In 2018, the death penalty in any form should be considered unconscionable, regardless of the characteristics of those the government wishes to execute, and regardless of whether those the government wishes to execute were afforded due process protections.  If the unconscionability of no-trial executions is not enough, they are also unconstitutional according to current Supreme Court precedent with regard to the death penalty.

Even if one does not want to abolish the death penalty per se, the rule of law requires that states put an end to no-trial executions.  Consider this: how meaningful is Supreme Court precedent instituting categorical restrictions on the death penalty if states are free to execute people who fall into those categories anyway?  Put another way, what does Supreme Court precedent mean for people who fall into such categories and are nonetheless subject to no-trial executions?

Some people who accept the argument that no-trial executions should be constitutionally indistinguishable from post-trial executions will undoubtedly wonder why that necessitates the abolition of police—can’t we just reform the no-trial executions away?  The simple answer is in theory, yes but, in practice, almost certainly no. This is because radical change rarely comes about as the result of incremental reform. Previously introduced, woefully insufficient reforms also have a way of being reintroduced by police departments, as was the case with the NYPD’s use of “verbal judo,” as the political scientist Naomi Murakawa explained in a 2017 essay.  Years earlier, in a 1985 essay, criminologist Gregory H. Williams noted that “[a]s a general proposition, efforts to control the use of deadly force [by police] have not fared too well over time.”  This is a euphemistic way of saying that reform has not worked in the context of the no-trial execution. As long as the State, through the police, can administer no-trial executions, the people the Supreme Court has meant to protect from executions remain vulnerable.  In the final analysis, there is nothing in the history of policing in America that tells us that the police are amenable to meaningful reformation. Rachel Herzing, a black community organizer, has trenchantly described why any argument to the contrary suffers ineluctably from fundamental flaws.

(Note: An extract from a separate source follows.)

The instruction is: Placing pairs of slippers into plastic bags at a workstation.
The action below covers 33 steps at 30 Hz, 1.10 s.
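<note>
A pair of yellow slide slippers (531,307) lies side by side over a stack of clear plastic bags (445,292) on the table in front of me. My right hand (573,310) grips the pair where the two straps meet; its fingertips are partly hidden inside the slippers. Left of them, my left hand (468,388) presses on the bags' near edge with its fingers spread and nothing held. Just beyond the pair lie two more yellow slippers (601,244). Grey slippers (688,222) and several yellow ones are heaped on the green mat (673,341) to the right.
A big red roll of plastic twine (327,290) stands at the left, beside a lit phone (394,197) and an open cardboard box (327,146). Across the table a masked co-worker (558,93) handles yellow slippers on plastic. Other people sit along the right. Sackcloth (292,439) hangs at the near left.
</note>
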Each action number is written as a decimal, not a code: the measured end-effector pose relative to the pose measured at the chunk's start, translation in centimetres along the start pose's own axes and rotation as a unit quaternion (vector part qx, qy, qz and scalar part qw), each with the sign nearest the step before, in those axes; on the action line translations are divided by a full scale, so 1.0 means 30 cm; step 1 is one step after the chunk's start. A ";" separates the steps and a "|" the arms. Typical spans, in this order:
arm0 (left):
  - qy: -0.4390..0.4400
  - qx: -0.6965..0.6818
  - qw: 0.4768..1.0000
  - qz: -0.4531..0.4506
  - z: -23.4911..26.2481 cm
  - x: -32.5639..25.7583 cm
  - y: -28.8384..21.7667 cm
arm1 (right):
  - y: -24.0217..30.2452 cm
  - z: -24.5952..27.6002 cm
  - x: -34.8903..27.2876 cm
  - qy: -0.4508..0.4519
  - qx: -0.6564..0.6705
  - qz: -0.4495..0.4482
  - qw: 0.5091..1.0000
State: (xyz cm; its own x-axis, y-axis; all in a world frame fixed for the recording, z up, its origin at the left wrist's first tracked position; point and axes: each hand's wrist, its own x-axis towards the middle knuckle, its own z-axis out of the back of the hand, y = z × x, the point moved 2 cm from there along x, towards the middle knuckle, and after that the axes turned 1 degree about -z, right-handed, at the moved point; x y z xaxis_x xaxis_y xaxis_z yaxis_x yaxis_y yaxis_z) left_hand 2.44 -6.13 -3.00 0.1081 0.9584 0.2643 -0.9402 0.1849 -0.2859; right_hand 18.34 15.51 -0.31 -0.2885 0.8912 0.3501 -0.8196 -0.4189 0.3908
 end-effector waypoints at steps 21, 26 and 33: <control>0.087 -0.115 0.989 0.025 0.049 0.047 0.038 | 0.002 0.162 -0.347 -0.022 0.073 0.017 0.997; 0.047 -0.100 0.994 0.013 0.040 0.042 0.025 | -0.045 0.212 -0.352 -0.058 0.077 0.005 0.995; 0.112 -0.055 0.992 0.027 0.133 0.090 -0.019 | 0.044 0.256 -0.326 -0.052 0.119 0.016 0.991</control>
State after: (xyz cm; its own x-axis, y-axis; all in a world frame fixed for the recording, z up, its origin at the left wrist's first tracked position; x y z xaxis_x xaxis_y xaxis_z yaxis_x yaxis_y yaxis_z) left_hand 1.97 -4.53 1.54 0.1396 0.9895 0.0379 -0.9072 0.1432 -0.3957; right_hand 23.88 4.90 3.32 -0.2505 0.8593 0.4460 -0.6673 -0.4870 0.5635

In 2018, we can expect the State to execute more than 1,000 people within US borders, and the overwhelming majority of these people will be executed by police officers with no trial, no conviction, and no other procedural protection.  So long as the police are authorized to administer no-trial executions, people like Antwon Rose II remain vulnerable. This continued vulnerability was predicted by the execution of Tamir Rice, and the execution of George Stinney before him.  In order to abolish the death penalty in any meaningful way, we must first abolish the police. Up with the Simmons claims.  Down with the police.